Au commencement était l'Amapa
L'aventure médico-sociale de Bernard Bensaïd a pris son essor il y a une dizaine d'années avec la reprise en novembre 2012 de l'Association mosellane d'aide aux personnes âgées (Amapa) par son groupe DocteGestio, devenu Avec en 2021. Cinquantenaire, l'association était selon l'expression du Républicain lorrain « un mastodonte de l'aide à domicile à la dérive», 24 millions d'euros de passif et 2 000 salariés dans l'angoisse. L'Amapa devient alors une « marque » du groupe commercial, 6 700 salariés accompagnant 40 000 seniors, selon le communiqué anniversaire des 10 ans de la reprise.
ADMR de Corrèze, ADMR Artois-Sud, association Corssad en Corse, AD-72 dans la Sarthe... Le groupe Avec devient très vite un repreneur à l'affût de services d'aide à domicile en difficultés, partout en France. Promesses d'investissement non tenues, conflits avec les représentants des salariés, avec les élus locaux, la réputation vite devenue sulfureuse du groupe ne semble pourtant pas freiner son ascension.
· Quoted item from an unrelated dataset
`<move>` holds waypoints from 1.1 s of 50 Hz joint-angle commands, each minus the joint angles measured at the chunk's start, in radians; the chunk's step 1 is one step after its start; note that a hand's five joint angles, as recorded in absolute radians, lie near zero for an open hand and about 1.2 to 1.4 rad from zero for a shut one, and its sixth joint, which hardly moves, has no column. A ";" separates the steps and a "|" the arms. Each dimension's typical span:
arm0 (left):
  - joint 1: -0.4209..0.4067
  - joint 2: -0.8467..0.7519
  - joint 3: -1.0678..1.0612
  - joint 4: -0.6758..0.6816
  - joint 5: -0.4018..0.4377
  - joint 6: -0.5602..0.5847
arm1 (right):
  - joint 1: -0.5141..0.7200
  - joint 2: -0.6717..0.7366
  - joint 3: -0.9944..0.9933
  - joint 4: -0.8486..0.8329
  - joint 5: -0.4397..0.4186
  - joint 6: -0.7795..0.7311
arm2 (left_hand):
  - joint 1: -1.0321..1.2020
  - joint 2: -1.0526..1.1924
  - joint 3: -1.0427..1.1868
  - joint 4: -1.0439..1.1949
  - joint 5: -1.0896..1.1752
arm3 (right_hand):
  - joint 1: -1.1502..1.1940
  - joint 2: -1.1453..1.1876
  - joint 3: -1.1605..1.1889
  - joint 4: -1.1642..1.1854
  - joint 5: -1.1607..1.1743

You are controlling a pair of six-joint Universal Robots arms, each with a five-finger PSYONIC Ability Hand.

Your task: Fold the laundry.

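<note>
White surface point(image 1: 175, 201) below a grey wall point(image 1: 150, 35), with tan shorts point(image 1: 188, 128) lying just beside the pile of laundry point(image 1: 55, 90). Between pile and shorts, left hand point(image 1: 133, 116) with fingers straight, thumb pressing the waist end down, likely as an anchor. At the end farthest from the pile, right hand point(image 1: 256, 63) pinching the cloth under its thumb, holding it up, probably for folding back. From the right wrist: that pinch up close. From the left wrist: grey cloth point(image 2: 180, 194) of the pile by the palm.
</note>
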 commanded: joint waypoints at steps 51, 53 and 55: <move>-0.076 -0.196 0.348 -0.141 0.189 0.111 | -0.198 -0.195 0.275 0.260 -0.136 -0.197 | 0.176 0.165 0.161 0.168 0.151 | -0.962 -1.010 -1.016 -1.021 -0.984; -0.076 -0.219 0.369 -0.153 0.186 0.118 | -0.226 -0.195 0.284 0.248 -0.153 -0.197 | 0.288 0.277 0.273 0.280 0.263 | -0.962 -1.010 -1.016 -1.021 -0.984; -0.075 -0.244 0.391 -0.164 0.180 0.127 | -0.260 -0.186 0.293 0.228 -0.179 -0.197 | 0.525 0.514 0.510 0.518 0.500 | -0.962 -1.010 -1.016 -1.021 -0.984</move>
Dans le Tregor, douze villages d'irréductibles Bretons ont néanmoins fait de la résistance contre les irrégularités dans la gestion de l'association d'aide à domicile Ti Jikour rachetée par l'Amapa en 2016. Leurs élus se sont opposés à sa fusion avec le comité d'entraide du Kreiz-Breizh, aussi géré par l'Amapa. Ils ont porté l'affaire devant la justice. Le tribunal de Saint-Brieuc, le 10 juin 2021, a relevé de nombreuses irrégularités dans la gouvernance de l'association et refusé la fusion, jugement confirmé le 29 mars 2022 par la cour d'appel de Rennes. Mais Ti Jikour a formé un pourvoi en cassation.
L'Ehpad du Sansonnet
Le groupe Avec, via l'Amapa, est aussi un acteur important dans le secteur des Ehpad. En Moselle, Bernard Bensaïd n'avait pas hésité à annoncer la construction (pour 2019) du « plus bel Ehpad de France », assorti d'une résidence autonomie, dans le nouvel écoquartier Le Sansonnet de Metz. Près d'une centaine de lits, il devait regrouper les résidents/locataires de deux établissements aussi gérés par l'Amapa, l'Ehpad La Grange aux Bois à Metz et la résidence autonomie Marie-Noëlle de Longeville-les-Metz. Mais le chantier a beaucoup tardé à démarrer, quatre ans, ce qui a suscité de sérieux doutes sur son financement de la part de la société publique Saremm, l'aménageur de la ville de Metz, qui a saisi la justice. En première instance, le tribunal judiciaire de Metz a donné raison à cette dernière et dans un jugement du 23 mars 2022 a prononcé la résolution de la vente conclue le 12 janvier 2017. Vente annulée, terrain à restituer et donc chantier tout juste démarré à arrêter. Le groupe Avec a fait appel de ce jugement. En attendant la décision sur le fond, il a demandé en référé à la Cour d'appel de Metz de surseoir l'exécution du jugement du 23 mars pour pouvoir reprendre les travaux- les fondations et caves ont déjà été coulées. Non, a répondu la justice par ordonnance du 16 juin 2022. On en est là. La date de l'appel n'est pas encore fixée.
Côté ville de Metz, le 26 janvier, le point 1 du conseil municipal a été la présentation d'un rapport interne demandé six mois auparavant sur les relations juridiques et financières entre la ville et le groupe Avec, via l'Amapa. Dénonçant « une fuite en avant qui ne peut que mal finir », le maire François Grosdidier a souhaité que les activités de l'Amapa « changent de main, au plus vite, et soient reprises par un repreneur sérieux ».